Student Number | Github ID |
---|---|
1901212658 | knowsnothing753 |
1901212611 | jinzhaol |
1901212529 | Oliver-Qu |
1901212556 | hanchengzheng |
An inverted yield curve often signals an impending recession in the past few decades in the U.S. Therefore, we speculate that an inverted yield curve may be a key indicator for predicting recession. We tried to find the relationship between the term structure of interest rates and recession. We'd like to use the yield of the US tresury bonds to predict whether there will be a recession in the future and hope to construct a model that can estimate the exact time of the recession based on yield curve.
Our raw data is the weekly yield of US tresury bonds with different maturities.
The data presents a significant size gap. The longer the term, the greater the yield, so we standardized the data.
By dividing the indicator of whether the economy is depressed, we draw a boxplot of different interest spreads. It can be seen from the figure that the spread of the two sets of data with and without depression shows a large gap, even no overlapping. This is an intuitive result that shows that the interest rate differential will indeed affect the economic situation.

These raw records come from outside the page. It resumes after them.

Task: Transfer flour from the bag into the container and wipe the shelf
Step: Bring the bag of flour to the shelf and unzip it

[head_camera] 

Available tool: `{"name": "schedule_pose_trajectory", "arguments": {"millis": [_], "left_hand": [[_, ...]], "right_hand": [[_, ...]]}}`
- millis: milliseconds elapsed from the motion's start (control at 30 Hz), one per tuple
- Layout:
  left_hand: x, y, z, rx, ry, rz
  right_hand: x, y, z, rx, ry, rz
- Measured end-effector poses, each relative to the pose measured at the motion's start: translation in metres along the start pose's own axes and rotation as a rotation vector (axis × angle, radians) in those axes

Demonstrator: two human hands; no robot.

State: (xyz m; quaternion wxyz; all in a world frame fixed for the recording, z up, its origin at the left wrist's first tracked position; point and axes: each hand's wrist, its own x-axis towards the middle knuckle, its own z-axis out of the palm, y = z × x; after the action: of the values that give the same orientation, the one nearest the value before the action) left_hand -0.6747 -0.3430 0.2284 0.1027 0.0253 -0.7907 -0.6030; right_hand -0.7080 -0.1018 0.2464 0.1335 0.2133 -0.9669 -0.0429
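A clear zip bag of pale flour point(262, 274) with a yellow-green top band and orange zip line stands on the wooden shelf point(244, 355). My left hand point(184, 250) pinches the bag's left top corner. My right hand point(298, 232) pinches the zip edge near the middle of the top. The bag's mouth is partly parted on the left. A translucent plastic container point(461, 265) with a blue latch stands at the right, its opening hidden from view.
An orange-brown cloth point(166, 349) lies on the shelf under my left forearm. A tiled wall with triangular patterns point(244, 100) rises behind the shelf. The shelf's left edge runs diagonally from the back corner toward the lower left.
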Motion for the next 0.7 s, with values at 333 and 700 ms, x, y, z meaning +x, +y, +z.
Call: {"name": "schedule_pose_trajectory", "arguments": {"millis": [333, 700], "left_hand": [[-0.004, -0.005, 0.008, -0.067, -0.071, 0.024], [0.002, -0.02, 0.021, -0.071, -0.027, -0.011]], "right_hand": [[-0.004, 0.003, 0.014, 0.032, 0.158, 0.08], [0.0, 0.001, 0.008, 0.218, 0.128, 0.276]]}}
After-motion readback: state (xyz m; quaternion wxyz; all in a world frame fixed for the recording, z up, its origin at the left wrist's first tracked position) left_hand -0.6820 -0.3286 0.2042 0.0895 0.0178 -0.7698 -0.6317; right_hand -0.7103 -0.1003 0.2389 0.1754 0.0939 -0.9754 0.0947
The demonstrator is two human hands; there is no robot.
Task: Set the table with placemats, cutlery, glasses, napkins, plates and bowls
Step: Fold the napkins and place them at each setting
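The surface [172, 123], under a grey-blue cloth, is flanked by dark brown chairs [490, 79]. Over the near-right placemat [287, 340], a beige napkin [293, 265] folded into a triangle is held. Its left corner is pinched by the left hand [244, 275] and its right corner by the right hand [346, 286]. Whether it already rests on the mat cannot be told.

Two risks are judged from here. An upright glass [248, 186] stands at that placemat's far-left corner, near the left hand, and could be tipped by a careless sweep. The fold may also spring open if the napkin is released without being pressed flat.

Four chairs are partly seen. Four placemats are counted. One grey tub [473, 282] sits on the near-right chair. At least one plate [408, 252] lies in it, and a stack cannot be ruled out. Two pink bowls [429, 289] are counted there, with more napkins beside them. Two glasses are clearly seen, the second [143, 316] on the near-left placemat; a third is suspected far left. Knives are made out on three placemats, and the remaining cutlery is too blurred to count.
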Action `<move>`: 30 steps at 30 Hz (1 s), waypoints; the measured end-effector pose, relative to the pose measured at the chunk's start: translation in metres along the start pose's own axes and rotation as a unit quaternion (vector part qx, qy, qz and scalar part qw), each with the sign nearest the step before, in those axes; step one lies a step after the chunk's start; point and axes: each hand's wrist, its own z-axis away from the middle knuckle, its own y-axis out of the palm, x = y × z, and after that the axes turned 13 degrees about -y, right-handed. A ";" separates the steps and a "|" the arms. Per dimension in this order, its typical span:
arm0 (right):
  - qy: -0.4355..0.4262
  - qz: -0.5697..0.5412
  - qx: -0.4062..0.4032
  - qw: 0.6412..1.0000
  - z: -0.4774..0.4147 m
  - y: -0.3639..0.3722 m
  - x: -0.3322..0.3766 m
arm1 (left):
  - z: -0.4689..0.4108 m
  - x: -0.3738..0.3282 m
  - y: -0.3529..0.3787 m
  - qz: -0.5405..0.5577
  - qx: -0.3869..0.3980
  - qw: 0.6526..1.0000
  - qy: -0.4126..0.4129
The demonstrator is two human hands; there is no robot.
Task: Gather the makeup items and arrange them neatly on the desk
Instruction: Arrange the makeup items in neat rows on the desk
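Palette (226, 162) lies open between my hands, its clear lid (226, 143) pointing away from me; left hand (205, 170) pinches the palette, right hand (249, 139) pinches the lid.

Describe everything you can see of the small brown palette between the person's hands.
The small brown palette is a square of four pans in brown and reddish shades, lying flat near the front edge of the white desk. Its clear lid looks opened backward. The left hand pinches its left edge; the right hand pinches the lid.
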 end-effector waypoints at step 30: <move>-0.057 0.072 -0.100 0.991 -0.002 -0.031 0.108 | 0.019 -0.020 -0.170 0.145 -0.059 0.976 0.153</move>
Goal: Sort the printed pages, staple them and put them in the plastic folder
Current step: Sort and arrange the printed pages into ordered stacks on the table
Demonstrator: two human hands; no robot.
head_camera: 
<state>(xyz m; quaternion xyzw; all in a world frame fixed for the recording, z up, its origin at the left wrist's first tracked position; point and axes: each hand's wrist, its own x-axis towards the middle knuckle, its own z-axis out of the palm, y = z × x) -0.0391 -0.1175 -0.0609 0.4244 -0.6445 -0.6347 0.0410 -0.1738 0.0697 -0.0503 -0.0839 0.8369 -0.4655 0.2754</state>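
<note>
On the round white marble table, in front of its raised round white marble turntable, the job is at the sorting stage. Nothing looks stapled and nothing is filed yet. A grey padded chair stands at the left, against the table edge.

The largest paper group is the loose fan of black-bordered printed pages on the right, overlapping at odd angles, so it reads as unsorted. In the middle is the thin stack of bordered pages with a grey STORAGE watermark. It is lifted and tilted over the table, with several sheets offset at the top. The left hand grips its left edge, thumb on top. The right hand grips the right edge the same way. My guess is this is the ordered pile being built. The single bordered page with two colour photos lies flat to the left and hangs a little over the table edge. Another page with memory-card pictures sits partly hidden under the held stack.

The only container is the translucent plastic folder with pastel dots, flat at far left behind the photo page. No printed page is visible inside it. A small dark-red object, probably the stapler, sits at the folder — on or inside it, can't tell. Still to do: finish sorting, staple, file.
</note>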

Bsed on the data of US treasury bonds with maturity of 3 months, 1 year, 10 years and 20 years from 1962.1.6-2007.12.29, we combine the short-term and long-term separately to get 4 sets of term spreads: 10 years-3 months, 10 years-1 year, 20 years-3 months, 20 years-1 year.
Unlike the common classification problems, in our case with inversion and recession, each sample data is not independent. The historical data is required to better reflect the current interest rate structure.
For the 4 sets of interest term spreads, we generate lag items for each sample from T-1 to T-10 to provide historical data up to 10 weeks ago. In this way, the impact of historical data is included in each independent sample. In the following analysis , two groups of lagged data—T to T-5 and T to T-10—are respectively generated to compare the influence of different lag terms.
We also counted the duration of each inversion and included this feature in each sample to reflect which stage the current sample is of the entire inverted curve. For this feature, 0 represents that the sample currently has s positive term spread, and a positive integer indicates that how many weeks the inversion has last since the first one appeared.We counted the duration for each term spread, so we have 4 new features corresponding to 4 term preads.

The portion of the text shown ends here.